Summary
Studies, using the sugar beet as a non-leguminous crop in the Imperial and San Joaquin Valleys of California, have shown by soil tests, measured crop yields, and the storage of the disaccharide sugar in the root, that calcium is a plant nutrient deficient in these desert soils.
It was demonstrated by trials over three years that the drilling in seed contact of a natural gypsiferous mineral, known in commerce as „mineralag”, gave decided improvement in the crops as increasing stands and root yields on the neutral and alkaline soils under cooperative supervision of the Holly Sugar Corporation of tests by Geyser Minerals Corp., Denver, Colorado.

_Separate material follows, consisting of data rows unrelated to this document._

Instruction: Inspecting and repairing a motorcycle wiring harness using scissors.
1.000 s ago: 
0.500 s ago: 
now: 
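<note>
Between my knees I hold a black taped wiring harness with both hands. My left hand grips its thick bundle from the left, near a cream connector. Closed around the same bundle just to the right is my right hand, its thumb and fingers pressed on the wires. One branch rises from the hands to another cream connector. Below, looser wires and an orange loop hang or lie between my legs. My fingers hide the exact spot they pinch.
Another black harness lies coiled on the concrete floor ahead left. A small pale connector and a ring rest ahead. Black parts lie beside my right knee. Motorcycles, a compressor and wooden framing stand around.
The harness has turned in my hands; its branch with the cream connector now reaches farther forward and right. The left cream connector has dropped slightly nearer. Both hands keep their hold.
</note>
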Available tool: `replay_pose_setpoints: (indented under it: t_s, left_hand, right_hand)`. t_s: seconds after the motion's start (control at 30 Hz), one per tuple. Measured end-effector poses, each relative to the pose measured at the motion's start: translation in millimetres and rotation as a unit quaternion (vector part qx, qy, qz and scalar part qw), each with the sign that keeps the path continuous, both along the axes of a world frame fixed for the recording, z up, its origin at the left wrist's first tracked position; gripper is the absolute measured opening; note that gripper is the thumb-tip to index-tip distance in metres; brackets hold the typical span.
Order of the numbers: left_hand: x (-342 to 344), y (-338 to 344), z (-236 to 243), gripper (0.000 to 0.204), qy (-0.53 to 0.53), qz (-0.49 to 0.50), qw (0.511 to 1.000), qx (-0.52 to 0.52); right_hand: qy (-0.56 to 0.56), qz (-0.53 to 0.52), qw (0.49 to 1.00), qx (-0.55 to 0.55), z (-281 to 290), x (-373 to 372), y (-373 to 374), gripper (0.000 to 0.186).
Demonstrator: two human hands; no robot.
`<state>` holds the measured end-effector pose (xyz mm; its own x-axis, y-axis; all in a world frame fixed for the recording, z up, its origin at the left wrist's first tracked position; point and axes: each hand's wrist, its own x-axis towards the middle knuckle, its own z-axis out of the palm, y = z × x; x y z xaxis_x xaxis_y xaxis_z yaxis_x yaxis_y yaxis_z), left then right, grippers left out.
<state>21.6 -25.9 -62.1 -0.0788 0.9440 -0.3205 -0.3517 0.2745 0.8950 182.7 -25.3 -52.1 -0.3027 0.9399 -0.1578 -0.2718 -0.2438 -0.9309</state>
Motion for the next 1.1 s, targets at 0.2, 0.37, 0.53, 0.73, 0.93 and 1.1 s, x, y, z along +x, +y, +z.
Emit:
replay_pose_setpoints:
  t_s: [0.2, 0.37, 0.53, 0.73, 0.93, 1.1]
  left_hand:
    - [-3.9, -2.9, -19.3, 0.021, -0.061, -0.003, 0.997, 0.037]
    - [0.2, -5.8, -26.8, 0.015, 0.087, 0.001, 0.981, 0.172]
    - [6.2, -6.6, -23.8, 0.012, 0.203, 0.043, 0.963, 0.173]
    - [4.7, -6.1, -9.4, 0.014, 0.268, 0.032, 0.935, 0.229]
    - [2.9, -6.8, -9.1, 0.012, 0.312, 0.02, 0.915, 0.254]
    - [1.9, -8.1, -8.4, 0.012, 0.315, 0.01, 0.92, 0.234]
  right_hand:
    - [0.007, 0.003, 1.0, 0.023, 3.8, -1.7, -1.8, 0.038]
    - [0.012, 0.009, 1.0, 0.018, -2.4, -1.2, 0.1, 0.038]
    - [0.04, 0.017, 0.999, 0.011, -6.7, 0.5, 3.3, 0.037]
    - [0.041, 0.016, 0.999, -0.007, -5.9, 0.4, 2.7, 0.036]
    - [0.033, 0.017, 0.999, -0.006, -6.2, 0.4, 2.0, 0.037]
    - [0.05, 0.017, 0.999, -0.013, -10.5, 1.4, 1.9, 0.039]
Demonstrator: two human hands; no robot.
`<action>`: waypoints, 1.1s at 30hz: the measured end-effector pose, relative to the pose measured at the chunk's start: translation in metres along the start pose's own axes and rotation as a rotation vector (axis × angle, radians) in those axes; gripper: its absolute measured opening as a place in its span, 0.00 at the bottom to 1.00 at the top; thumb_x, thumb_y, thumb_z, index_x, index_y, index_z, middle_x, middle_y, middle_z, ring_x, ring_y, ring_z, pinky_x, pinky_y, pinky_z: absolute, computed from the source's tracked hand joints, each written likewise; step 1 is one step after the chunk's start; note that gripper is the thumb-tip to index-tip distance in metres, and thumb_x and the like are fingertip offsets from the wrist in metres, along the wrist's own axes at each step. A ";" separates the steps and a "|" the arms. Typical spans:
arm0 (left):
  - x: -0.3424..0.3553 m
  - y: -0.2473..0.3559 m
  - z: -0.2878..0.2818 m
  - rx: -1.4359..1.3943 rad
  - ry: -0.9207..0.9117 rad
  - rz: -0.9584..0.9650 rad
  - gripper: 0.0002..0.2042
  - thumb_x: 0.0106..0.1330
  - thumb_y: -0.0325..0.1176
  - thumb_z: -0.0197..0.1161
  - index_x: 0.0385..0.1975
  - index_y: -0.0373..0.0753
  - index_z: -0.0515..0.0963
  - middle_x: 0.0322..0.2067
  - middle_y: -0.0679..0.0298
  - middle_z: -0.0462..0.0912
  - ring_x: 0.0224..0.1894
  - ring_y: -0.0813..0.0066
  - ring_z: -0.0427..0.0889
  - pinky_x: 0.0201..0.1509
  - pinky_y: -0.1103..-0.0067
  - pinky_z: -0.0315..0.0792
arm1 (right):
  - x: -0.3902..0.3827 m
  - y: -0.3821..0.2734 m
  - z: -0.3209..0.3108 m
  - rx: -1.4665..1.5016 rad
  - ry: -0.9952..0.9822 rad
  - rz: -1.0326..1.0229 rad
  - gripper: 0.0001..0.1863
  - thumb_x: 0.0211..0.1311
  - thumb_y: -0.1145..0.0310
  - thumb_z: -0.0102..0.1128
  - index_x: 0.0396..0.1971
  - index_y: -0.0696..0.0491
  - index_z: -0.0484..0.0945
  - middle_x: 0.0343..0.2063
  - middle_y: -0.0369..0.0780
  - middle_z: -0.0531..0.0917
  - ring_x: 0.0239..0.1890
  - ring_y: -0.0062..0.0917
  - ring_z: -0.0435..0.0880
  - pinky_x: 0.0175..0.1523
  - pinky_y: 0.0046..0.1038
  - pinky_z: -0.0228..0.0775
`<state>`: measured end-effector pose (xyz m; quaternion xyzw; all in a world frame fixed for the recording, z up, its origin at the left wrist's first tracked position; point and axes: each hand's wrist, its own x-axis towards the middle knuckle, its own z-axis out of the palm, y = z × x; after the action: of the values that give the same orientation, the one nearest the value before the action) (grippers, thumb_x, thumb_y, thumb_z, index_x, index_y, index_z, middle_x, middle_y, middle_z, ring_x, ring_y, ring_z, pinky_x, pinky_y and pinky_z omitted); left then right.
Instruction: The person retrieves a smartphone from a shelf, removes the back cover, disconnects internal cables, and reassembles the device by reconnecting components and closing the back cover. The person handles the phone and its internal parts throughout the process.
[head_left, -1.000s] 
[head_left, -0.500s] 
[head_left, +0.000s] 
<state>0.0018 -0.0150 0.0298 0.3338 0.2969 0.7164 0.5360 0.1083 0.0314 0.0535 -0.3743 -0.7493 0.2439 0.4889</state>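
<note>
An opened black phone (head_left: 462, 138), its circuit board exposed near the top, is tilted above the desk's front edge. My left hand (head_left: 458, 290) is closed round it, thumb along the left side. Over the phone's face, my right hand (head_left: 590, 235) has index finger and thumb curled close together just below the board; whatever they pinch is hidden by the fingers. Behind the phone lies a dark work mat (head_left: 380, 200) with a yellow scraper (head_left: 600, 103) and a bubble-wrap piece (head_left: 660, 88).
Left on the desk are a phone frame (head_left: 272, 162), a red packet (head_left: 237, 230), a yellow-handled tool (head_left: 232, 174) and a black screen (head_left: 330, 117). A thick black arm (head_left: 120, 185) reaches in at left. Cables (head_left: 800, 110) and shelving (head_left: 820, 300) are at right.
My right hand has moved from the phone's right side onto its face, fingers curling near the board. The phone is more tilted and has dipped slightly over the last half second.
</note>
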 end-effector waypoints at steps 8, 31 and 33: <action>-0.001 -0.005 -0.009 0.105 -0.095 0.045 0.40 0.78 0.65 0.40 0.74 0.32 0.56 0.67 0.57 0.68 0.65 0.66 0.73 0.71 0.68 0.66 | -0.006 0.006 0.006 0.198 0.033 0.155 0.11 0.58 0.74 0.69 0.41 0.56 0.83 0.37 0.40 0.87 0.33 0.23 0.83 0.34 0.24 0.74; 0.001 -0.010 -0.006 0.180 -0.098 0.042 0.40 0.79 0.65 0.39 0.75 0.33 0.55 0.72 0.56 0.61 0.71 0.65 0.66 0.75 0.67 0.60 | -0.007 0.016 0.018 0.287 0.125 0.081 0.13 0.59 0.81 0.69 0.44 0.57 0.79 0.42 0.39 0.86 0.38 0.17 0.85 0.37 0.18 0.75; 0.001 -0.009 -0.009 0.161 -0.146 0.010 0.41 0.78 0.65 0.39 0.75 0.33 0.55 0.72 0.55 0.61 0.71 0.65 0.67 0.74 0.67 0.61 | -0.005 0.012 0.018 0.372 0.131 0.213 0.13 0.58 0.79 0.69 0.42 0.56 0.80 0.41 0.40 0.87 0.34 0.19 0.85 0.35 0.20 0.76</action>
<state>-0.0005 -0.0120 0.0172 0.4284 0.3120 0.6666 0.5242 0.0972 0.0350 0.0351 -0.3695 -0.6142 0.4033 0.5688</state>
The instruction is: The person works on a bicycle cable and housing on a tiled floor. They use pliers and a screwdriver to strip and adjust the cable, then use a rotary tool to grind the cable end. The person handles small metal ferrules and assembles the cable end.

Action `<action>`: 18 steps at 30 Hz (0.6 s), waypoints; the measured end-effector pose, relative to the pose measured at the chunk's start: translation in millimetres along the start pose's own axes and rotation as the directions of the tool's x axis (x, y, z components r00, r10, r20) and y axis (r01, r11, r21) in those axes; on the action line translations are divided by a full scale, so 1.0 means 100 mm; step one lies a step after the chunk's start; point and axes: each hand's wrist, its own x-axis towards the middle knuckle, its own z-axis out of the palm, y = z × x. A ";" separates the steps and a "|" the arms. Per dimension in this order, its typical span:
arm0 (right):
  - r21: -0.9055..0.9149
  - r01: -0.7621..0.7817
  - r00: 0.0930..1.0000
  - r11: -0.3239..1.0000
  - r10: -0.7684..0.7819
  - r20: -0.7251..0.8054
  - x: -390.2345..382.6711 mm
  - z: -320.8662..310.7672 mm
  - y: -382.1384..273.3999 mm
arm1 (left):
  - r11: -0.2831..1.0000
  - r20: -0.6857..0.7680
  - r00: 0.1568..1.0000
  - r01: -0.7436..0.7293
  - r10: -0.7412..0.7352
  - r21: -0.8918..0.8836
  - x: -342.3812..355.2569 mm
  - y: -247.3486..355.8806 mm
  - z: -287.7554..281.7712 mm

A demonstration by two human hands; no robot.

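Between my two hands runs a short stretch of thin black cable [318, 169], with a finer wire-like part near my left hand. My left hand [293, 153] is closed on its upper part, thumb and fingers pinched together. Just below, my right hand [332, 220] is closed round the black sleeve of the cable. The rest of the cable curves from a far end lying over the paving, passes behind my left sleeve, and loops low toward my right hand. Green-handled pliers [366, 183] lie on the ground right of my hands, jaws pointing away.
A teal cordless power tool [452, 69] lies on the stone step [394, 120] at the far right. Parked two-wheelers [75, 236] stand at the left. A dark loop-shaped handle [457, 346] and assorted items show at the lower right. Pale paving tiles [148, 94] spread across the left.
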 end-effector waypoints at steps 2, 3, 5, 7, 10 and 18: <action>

It was established that these desert soils with organic matter contents of barely one per cent, or less, a pH of 8.0 and higher, and of excesses of other cations above standard percentages saturation of exchange capacities, the slight variations in applications of nitrogeneous, phosphatic and mixed fertilizers in conjunction with calcium, can represent imbalanced plant nutrition as shown by reduced concentrations of the disaccharide sugar in the beet root. The absence, in near total, of both the soil organic matter and the hydrogen cation, or acidity, show clearly how badly unbuffered these soils are to be ‘physiologically shocked’ by more ‘salt’ applications in fertilizers.
Accordingly, when so poorly buffered, the excesses of the other cations, namely, magnesium (possibly the most disturbing), potassium and sodium beyond adsorption potentials to be active as salts, are serious disturbers to any attempt to balance plant nutrition for higher, or controlled sugar concentrations, along with higher beet yields.
These studies recognize the need to consider the balance of the cationic fertility as a factor pointing to the concentration of the disaccharide sugar as well as to the tonnage yields of roots. These studies point to the need to consider the quality, first, along with the quantity of the crop as guides for wisest soil management.